Неожиданно Андрей поймал себя на мысли, что смог бы расстрелять его, окажись он вместо сегодняшнего дезертира. И рука бы не дрогнула, хотя никогда в жизни расстреливать ему не приходилось и дело это он считал недостойным офицера да и человека вообще. А вот этого расстрелял бы…

Потом он внутренне содрогнулся от таких мыслей и отстал, чтобы не видеть белоглазого красноармейца. Сам того не замечая, Андрей начал вглядываться в лица других рядом идущих людей и многих стал узнавать.

Когда-то в пятнадцатом, приняв под командование первую свою полуроту, Андрей знал почти всех солдат по имени и отчеству и мог до сих пор, прикрыв глаза, мысленно представить лицо каждого. Мог вспомнить, кто как смеялся, тосковал или спал, кто как ел, кричал «ура!», когда ходили в атаки на позиции немцев, и кто как потом выглядел мертвым. Первые его солдаты почему-то запомнились накрепко, как запоминается юношеская любовь. А когда под Перемышлем от полуроты осталось в строю всего четверо вместе с ним и прибыло пополнение, новые эти солдаты все время казались вроде бы как временными, случайными и чужими. Он словно бы ждал тех, первых, и воевал вместе с этими, настоящими, по необходимости. И больше уже не старался запомнить их имена, улыбки и привычки. Знал, что после нескольких боев и ожесточенных атак вновь придут другие…

И лишь провоевав год, он втянулся и принял бесчеловечную суть любой войны: нельзя любить своих солдат, как любят братьев. Иначе от горя лопнет сердце. Хуже того, их надо даже чуть ненавидеть при жизни, чтобы потом, мертвые, они не вставали перед глазами, не мучили память, не душили жалостью и слезами.
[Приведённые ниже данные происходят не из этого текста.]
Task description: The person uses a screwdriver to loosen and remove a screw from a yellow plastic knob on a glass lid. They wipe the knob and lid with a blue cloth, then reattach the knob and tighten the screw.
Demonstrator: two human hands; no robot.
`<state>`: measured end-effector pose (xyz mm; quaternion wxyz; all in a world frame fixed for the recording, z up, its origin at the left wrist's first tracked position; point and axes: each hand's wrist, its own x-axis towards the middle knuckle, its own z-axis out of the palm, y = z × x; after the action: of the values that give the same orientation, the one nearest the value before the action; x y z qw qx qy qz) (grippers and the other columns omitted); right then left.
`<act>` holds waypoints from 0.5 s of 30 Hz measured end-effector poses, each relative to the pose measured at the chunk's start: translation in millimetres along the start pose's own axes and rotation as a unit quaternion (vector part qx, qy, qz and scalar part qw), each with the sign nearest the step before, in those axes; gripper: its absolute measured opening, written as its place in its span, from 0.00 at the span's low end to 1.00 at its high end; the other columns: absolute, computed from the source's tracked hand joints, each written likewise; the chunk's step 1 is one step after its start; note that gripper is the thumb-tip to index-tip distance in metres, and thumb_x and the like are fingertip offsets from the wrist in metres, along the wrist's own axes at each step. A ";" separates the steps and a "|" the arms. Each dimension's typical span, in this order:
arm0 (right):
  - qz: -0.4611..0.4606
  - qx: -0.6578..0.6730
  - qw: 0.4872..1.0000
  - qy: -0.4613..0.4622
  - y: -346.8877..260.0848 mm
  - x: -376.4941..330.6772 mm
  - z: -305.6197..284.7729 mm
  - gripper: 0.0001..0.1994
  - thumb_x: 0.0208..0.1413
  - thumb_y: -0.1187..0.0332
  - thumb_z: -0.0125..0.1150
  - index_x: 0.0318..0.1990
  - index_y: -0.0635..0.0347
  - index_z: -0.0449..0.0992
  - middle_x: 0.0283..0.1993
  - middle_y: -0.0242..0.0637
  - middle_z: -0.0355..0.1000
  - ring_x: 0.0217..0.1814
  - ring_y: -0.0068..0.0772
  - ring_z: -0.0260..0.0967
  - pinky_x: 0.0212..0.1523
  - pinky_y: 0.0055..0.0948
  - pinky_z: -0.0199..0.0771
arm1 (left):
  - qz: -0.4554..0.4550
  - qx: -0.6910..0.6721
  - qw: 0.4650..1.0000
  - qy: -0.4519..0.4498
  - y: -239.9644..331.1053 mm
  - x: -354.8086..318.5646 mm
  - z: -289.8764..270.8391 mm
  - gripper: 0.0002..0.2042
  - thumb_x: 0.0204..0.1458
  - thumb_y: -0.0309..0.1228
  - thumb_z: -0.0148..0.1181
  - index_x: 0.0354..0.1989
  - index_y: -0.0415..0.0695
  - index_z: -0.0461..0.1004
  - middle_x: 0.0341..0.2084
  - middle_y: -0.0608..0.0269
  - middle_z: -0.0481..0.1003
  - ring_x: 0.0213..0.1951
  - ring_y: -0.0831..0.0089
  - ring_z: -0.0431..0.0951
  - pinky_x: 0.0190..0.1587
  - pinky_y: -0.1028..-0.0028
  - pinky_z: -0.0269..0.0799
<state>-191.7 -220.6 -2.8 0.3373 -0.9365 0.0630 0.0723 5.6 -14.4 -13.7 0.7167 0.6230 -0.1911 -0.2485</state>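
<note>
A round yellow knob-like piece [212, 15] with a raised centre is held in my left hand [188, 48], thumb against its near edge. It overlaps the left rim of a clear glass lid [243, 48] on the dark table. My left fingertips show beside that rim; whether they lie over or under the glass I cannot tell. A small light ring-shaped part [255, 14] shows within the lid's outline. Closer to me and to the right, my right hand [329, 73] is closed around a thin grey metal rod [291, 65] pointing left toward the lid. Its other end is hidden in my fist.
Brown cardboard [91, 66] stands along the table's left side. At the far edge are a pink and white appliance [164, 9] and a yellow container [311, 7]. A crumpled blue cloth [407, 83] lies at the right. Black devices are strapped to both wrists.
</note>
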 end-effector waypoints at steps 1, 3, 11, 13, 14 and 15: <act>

Так его учили старые, прошедшие не одну войну офицеры. А они-то знали, чего стоит любовь к солдату…

Весь месяц, пока только что сформированный полк Андрея оборонял подступы к Уфе, а потом мотался по степи в поисках штаба армии, затем в поисках самого фронта, ибо непонятно было, где он находится, в какую сторону наступать и что теперь защищать, – одним словом, пока кругом был хаос, Андрей никак не мог привыкнуть к своему полку, вернее – к людям. Они казались все на одно лицо: либо усталые и злые от бестолковых бросков и маршей по горячей степи, либо одуревшие от страсти и отчаянного азарта боев и атак. И мертвые тоже казались похожими, как близнецы. Даже ротных командиров Андрей не мог запомнить в лицо, поскольку их приходилось назначать чуть ли не ежедневно взамен убитых и раненых.